> **EXERCISE OBJECTIVE**:
Retype each line below precisely and omit all images.

+---+

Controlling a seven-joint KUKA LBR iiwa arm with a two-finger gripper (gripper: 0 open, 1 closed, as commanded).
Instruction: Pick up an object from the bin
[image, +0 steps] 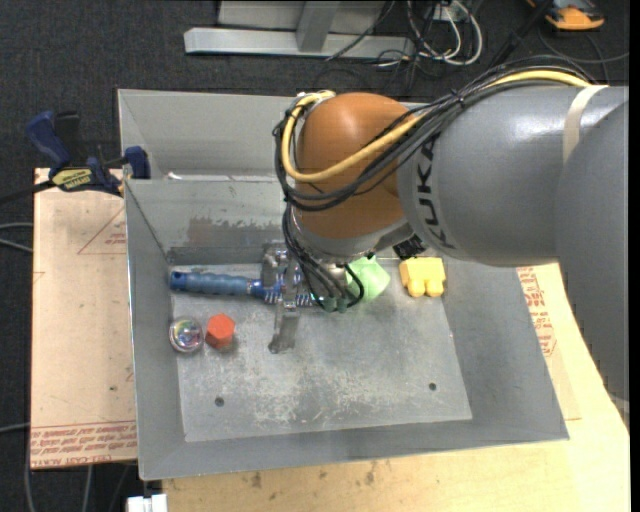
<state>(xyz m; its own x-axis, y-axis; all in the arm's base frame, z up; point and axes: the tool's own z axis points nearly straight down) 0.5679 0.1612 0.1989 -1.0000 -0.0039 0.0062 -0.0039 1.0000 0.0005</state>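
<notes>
My gripper (283, 335) hangs low over the bin floor, left of the middle, under the arm's orange cover. A blue-handled tool (212, 282) lies flat just to its left, and its right end reaches up to the gripper's metal body. Whether they touch cannot be made out. A small red block (220, 331) sits on the floor left of the gripper tip, with a clear shiny ball (185, 335) beside it. A light green object (371, 279) lies right of the gripper, partly hidden by the wrist and its cables.
A yellow block (422, 277) lies to the right of the green object. The arm's bulk covers the bin's back right part. The front half of the floor is bare scratched metal.
</notes>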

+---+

> **TASK RESPONSE**:
Controlling a seven-joint KUKA LBR iiwa arm with a two-finger gripper (gripper: 0 open, 1 closed, as commanded).
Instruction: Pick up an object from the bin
[image, +0 steps] 
<state>(xyz m; its own x-axis, y-axis; all in the arm's base frame, z up; point and axes: the tool's own z axis points nearly straight down) 0.5679 0.1612 0.1989 -1.0000 -0.0039 0.0062 -0.0039 1.0000 0.0005</state>
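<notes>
My gripper (283, 335) hangs low over the bin floor, left of the middle, under the arm's orange cover. A blue-handled tool (212, 282) lies flat just to its left, and its right end reaches up to the gripper's metal body. Whether they touch cannot be made out. A small red block (220, 331) sits on the floor left of the gripper tip, with a clear shiny ball (185, 335) beside it. A light green object (371, 279) lies right of the gripper, partly hidden by the wrist and its cables.
A yellow block (422, 277) lies to the right of the green object. The arm's bulk covers the bin's back right part. The front half of the floor is bare scratched metal.
</notes>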

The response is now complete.